In the latter case, we are told of a story in which Cattelan dropped out of school and couldn’t keep a job, even as an assistant at the local morgue, and of the spare life he now lives, so austere that he refers to his bicycle as “my girlfriend.” “Few artists have used their self-doubt so fearlessly,” Tomkins claims. “Unable to come up with an idea for a 1992 group show in Milan, (Cattelan) went to the police station, filled out a report on a stolen artwork, and exhibited a framed report. A few months later, he was invited to be in another group show at the contemporary art center Castello di Rivara, near Turin.
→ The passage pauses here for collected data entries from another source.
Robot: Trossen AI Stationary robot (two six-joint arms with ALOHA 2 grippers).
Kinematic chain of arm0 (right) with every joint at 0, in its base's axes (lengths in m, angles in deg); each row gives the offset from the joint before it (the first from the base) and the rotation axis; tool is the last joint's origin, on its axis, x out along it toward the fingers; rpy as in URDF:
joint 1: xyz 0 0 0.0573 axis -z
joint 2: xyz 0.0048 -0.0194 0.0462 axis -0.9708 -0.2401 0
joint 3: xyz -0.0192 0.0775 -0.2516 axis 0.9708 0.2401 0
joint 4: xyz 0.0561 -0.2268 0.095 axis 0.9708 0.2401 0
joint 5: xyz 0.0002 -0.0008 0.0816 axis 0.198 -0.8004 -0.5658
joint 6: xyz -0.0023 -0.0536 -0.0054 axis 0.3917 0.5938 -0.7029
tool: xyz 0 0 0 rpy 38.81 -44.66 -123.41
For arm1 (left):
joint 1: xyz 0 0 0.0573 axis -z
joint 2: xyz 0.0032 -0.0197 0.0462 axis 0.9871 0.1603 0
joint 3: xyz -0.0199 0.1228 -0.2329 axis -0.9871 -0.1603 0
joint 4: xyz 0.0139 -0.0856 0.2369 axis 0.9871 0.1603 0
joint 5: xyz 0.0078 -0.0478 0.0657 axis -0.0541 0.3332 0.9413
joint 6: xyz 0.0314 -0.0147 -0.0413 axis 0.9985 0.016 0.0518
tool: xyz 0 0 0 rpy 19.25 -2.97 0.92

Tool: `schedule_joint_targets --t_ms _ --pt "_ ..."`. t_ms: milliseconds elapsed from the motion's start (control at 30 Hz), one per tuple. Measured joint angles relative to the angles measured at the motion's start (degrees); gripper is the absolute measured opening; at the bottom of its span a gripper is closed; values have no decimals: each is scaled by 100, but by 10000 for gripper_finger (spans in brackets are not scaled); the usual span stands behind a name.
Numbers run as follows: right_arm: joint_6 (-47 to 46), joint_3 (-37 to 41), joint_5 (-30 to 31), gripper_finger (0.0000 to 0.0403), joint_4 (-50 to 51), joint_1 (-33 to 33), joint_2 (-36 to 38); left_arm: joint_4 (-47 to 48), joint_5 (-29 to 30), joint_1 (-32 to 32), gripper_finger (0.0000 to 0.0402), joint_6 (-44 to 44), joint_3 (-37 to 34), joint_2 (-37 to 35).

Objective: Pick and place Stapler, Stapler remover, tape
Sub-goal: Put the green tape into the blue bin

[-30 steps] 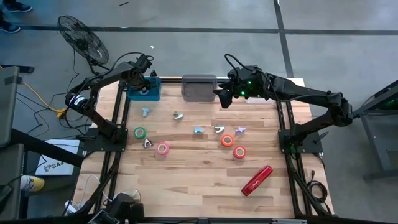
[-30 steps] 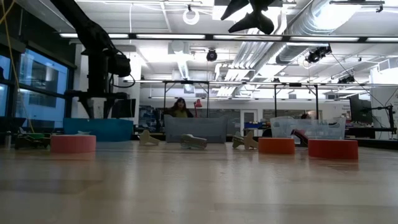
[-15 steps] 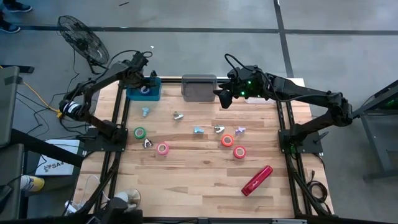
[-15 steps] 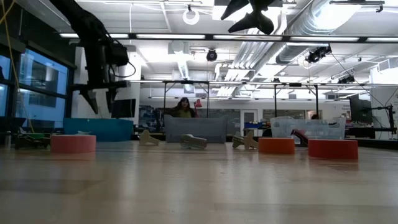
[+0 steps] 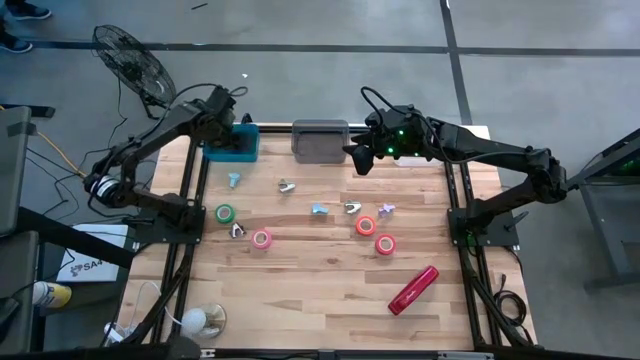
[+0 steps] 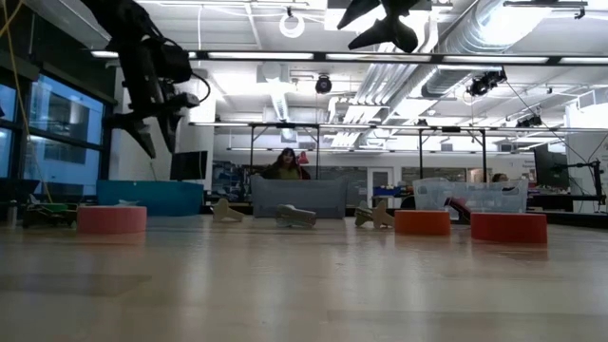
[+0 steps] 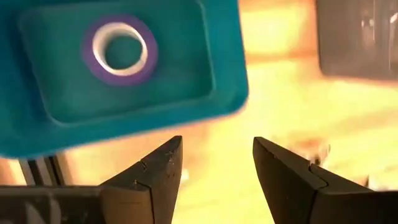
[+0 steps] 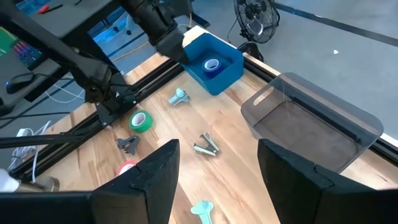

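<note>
1. Nearest the front edge of the table [image 5: 300, 290], the red stapler [image 5: 413, 289] lies flat and alone on the wood, well apart from both of my arms. It looks untouched, so I judge that part of the job has not begun.
2. Farther in, four tape rolls sit loose on the boards: a green roll [image 5: 225, 213], a pink roll [image 5: 261, 238], an orange roll [image 5: 365, 225] and a red roll [image 5: 385, 244].
3. Among them lie several small staple removers, one dark remover [image 5: 237, 230] just beside the green roll and a light-blue remover [image 5: 319, 208] near the middle. All of these are yet to be moved.
4. At the far edge, my left gripper [image 7: 216, 168] hangs above the near rim of the blue bin [image 7: 217, 68], its fingers spread wide with nothing between them.
5. Inside that bin lies one purple tape roll [image 7: 121, 51], the only item I can count as placed.
6. Beside it, the grey bin [image 8: 317, 124] looks empty.
7. My right gripper [image 8: 217, 165] hovers high by the grey bin, fingers apart and holding nothing.
8. By my reckoning the job is only just started.
</note>
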Motion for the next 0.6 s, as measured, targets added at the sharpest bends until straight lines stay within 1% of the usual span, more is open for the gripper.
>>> schedule_joint_targets --t_ms 167,233,467,600 --pt "29 0 -73 209 -1 0 0 485 7 700 192 291 0 -23" --pt "42 0 -84 209 1 -1 0 722 44 994 192 208 0 -23" --pt "42 6 -88 209 3 0 0 1440 203 1773 192 -1145 0 -23" --pt "42 7 -110 209 3 -2 0 1443 284 2161 192 -1686 -79 -23"
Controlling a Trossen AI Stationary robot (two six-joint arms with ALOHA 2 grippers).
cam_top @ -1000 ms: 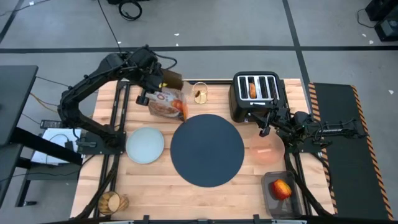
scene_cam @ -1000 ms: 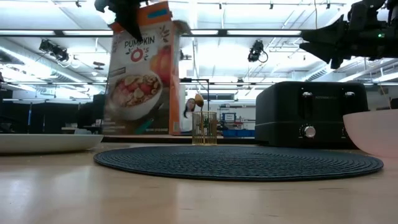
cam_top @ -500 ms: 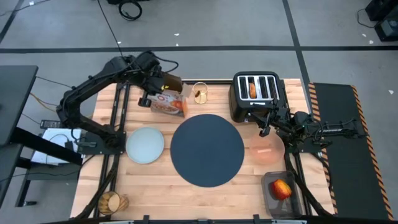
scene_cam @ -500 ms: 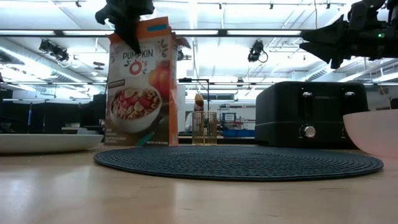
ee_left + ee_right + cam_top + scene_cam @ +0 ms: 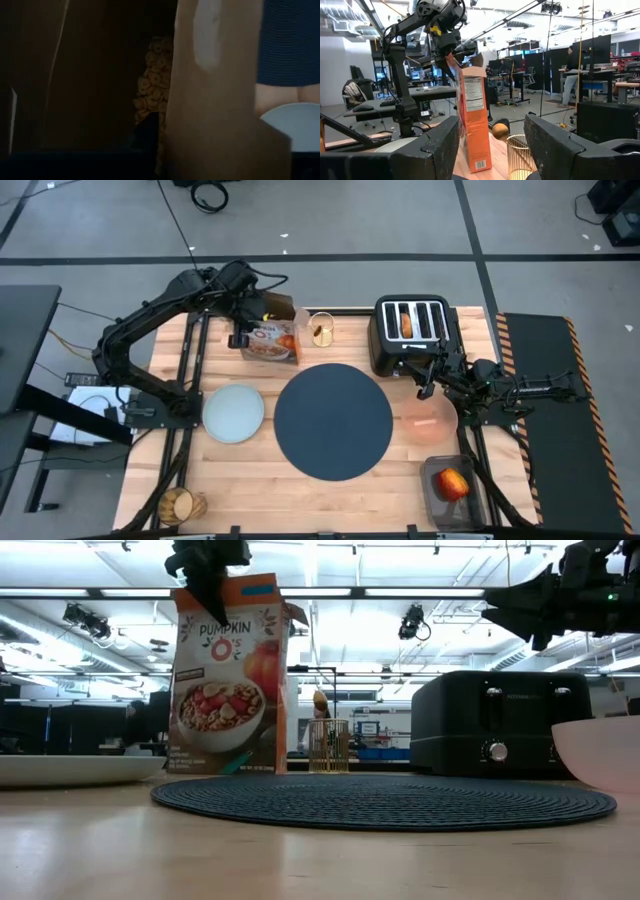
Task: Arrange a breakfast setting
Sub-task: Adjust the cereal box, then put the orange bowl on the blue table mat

On the night before the opening, he knotted white sheets together and hung them from the window of the empty third-floor room that had been allotted to him.” While the police report might have been conceptually clever, and the knotted sheets might have been formally cute, what makes these works poetic, unforgettably, is their relationship to the artist’s insecurity. He used the sheets to escape the building and was gone when people came to see the show, yet the show was secondary to the anecdote of his getaway. Issuing from the artist’s character, the art reflects on the personality. The art is the biography.
When Vasari described a similar bed sheet escapade by Fra Filippo Lippi, who fled the palace of Cosimo de’ Medici for a night on the town sometime in the middle of the 15th century, he was not, of course, describing an artwork but rather attempting to establish the lapsed monk’s “addiction to the pleasures of sense,” which perhaps allowed Lippi “to express clearly the affections and emotions of characters represented.” There’s little in common between Lippi and Cattelan; however, once broached, the bridge between artist and artwork can and will be traveled in both directions.
In fact, just as Vasari suggested a path to Cattelan, Tomkins provides a route back to Leonardo. For many contemporary artists, Tomkins writes, art is “an approach to the problem of living.” A lizard-splitting enigma in his own day who attempted almost everything and completed practically nothing, Leonardo resonates for us as our first contemporary, a figure whose art was an act of self-examination.